## Data shown
______________________________

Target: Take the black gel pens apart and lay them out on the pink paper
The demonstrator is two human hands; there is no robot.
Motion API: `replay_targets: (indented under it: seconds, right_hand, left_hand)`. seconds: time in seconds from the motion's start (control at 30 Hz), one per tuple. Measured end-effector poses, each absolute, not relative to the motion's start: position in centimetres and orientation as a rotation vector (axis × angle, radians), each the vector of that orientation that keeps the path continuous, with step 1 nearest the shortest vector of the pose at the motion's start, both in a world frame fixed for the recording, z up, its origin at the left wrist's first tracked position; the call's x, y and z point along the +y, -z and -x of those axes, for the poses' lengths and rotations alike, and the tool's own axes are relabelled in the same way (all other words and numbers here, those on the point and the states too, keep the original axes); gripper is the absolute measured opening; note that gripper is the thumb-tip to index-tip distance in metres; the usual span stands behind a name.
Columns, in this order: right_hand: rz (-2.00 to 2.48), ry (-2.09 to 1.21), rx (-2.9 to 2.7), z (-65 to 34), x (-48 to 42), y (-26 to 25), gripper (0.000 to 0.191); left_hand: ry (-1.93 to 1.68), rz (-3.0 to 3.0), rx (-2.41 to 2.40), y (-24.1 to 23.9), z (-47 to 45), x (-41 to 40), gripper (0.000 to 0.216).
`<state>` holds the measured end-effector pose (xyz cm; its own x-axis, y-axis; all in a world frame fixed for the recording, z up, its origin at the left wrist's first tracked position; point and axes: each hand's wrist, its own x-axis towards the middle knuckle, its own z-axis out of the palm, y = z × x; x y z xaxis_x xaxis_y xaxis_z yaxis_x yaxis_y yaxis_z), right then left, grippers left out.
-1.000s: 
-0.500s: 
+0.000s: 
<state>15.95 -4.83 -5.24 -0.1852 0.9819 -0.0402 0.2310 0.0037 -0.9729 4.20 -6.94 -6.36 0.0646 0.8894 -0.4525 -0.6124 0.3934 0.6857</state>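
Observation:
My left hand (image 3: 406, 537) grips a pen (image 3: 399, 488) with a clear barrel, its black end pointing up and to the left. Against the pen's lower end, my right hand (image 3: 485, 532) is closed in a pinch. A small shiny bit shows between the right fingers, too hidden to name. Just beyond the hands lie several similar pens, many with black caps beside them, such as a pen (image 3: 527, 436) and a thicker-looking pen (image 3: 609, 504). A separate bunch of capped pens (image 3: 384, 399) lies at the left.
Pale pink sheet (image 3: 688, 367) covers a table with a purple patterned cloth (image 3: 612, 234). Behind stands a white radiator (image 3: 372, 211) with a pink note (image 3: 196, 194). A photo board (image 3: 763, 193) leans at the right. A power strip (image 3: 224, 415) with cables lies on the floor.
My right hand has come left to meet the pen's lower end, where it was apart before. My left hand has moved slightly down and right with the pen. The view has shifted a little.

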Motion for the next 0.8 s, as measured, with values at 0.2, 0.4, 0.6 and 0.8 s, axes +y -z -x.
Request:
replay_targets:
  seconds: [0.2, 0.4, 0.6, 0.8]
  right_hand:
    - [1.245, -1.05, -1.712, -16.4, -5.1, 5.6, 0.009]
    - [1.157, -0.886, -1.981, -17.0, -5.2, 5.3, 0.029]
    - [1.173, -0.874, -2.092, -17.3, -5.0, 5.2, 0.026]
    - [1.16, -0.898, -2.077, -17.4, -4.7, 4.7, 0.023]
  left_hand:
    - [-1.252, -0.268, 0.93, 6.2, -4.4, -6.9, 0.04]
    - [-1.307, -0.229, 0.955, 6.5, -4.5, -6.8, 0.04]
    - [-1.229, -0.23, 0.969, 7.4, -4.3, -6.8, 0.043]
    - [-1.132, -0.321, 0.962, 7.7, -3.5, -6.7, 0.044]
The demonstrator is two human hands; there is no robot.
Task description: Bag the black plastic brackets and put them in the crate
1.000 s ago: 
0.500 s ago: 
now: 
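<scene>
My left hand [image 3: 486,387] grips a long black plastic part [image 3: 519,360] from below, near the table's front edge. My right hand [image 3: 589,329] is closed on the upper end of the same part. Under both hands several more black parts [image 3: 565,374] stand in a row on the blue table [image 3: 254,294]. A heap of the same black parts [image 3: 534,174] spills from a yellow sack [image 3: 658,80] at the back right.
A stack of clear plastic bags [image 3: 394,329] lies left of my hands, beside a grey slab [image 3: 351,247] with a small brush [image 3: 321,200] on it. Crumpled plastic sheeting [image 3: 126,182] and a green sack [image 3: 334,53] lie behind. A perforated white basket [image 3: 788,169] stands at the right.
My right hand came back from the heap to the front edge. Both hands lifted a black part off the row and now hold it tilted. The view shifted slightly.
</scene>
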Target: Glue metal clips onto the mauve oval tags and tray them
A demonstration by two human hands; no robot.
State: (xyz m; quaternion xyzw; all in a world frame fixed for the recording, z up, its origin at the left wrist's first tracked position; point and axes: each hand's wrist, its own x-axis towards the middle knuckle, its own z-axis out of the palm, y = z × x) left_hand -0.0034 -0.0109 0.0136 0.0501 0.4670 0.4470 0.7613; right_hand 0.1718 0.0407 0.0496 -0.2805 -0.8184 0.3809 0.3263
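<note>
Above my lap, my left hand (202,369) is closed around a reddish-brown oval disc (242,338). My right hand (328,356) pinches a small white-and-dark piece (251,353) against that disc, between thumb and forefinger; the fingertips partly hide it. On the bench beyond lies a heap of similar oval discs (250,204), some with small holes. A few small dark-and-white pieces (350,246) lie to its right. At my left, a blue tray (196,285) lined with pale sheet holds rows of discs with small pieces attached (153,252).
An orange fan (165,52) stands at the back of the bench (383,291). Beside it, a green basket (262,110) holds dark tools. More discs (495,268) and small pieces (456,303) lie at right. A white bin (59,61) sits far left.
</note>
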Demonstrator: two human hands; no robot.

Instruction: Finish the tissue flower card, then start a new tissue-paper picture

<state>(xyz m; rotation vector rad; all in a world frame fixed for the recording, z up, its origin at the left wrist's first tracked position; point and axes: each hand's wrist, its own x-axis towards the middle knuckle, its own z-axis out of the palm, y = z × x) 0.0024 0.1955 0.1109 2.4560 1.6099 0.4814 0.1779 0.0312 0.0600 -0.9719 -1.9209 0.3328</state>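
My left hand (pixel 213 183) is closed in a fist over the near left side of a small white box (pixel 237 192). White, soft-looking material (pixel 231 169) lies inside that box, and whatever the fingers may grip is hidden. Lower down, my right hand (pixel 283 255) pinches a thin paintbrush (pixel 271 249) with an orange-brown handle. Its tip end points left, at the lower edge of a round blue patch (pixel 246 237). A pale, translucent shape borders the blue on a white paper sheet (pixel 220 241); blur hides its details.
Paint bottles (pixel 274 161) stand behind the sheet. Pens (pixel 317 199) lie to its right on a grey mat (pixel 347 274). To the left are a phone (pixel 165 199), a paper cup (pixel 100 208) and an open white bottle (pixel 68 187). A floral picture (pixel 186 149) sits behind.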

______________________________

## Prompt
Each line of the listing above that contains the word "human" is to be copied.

## Output of the task
The demonstrator is two human hands; there is no robot.
The demonstrator is two human hands; there is no robot.
A demonstration by two human hands; no robot.
Demonstrator: two human hands; no robot.

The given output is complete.